Exercise 1.1.7
Common Lisp Style Guide
Style is fundamental to programming—particularly in Lisp, where the unlimited power and flexibility of paradigm can easily go to your head. A little carelessness can make for sloppy, illegible code; but if you make a point to consider your code as an art-form as well as a tool to get a job done, you, and anyone else who has to read your code later, will thank you for it.
But don't make the mistake of thinking these rules are prescriptive; and not everyone in the Lisp community agrees with them. Consider them more like practical suggestions which will get you thinking about style, and then you and your team can decide together which style rules you want to follow for your coding aesthetic.

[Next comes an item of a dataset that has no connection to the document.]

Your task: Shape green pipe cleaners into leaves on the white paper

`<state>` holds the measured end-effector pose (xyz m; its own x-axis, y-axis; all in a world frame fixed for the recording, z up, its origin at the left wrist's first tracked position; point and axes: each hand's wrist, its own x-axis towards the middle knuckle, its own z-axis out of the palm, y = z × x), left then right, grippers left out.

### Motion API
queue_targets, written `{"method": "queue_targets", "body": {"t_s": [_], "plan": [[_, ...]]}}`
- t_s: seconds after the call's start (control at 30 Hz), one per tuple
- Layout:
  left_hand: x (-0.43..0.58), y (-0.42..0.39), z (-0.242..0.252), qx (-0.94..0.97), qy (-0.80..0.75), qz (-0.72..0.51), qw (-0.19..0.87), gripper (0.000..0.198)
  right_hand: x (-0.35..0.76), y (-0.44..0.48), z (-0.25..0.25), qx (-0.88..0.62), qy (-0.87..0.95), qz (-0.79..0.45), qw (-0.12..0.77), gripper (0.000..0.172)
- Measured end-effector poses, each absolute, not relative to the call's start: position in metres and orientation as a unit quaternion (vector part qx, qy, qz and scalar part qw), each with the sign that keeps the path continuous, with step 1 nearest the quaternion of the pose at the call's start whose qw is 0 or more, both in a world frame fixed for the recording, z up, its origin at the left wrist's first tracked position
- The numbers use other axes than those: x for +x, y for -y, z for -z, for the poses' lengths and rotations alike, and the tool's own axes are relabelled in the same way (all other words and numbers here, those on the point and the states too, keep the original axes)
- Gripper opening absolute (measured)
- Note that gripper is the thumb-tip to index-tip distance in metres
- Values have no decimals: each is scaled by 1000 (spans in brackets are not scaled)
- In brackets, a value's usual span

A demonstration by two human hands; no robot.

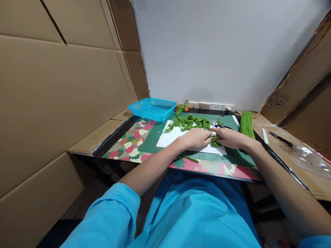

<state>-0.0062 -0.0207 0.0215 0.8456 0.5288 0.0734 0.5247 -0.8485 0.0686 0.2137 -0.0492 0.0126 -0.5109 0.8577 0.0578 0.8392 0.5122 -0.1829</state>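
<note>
Pile of leaves [190,122] on the paper [168,140] looks done. Piece [215,143] between your left hand [197,138] and right hand [229,137] seems mid-work; can't tell if fingers [208,133] pinch it. Bundle [247,124] at right looks unused.

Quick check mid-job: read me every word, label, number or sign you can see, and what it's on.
No words, brands or numbers can be read.
Boxed printed marks on the cardboard panel at right: too small to make out.
</note>
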Motion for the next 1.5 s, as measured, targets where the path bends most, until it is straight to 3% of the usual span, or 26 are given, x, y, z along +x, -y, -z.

At this stage of learning Lisp, you may not fully appreciate all the style rules given here, or understand everything being discussed. And that's okay. Take a deep breath, and familiarize yourself with these points to the best of your ability, and then treat this chapter like a reference; it will mean more and more after each chapter of this book you work through, and will be something you can keep referring to with each Lisp project.
Symbols and Naming
Clear and meaningful symbol-names in your Lisp programs are one of the most important aspects of code readability.
While there are no hard-fast rules for naming symbols in the Common Lisp standard, beyond a list of which characters are allowed, certain conventions have arisen in the Lisp community which you should know, and usually follow religiously. There are times when you can, and may have to, break convention, but those are special cases which require experience and finesse.
Symbol names should be descriptive, short, typed in all lowercase, with words separated by a single hyphen:
(defun my-addition-function (&rest rest)
(apply #'+ rest))
=> MY-ADDITION-FUNCTION
(deftype my-integer-type ()
'(and integer
(satisfies plusp)))
=> MY-INTEGER-TYPE
(defvar my-hash-table (make-hash-table :test 'equal))
=> MY-HASH-TABLE
(defvar my-alist '(("one" . 1)
("two" . 2)
("three" . 3)))
=> MY-ALIST
;; Note that symbol names created from strings should be in all-caps:
(intern "MY-NEW-INTERNED-SYMBOL")
=> MY-NEW-INTERNED-SYMBOL
NIL
;; or you'll have to reference it in surrounding hbars as a literal, case-sensitive symbol:
(intern "my-funky-interned-symbol")
=> |my-funky-interned-symbol|
NIL
Note that a pair of hbars is syntactic, not stylistic. It allows you, among other things, to define case-sensitive symbols; but it is generally only used for foreign-function interfaces.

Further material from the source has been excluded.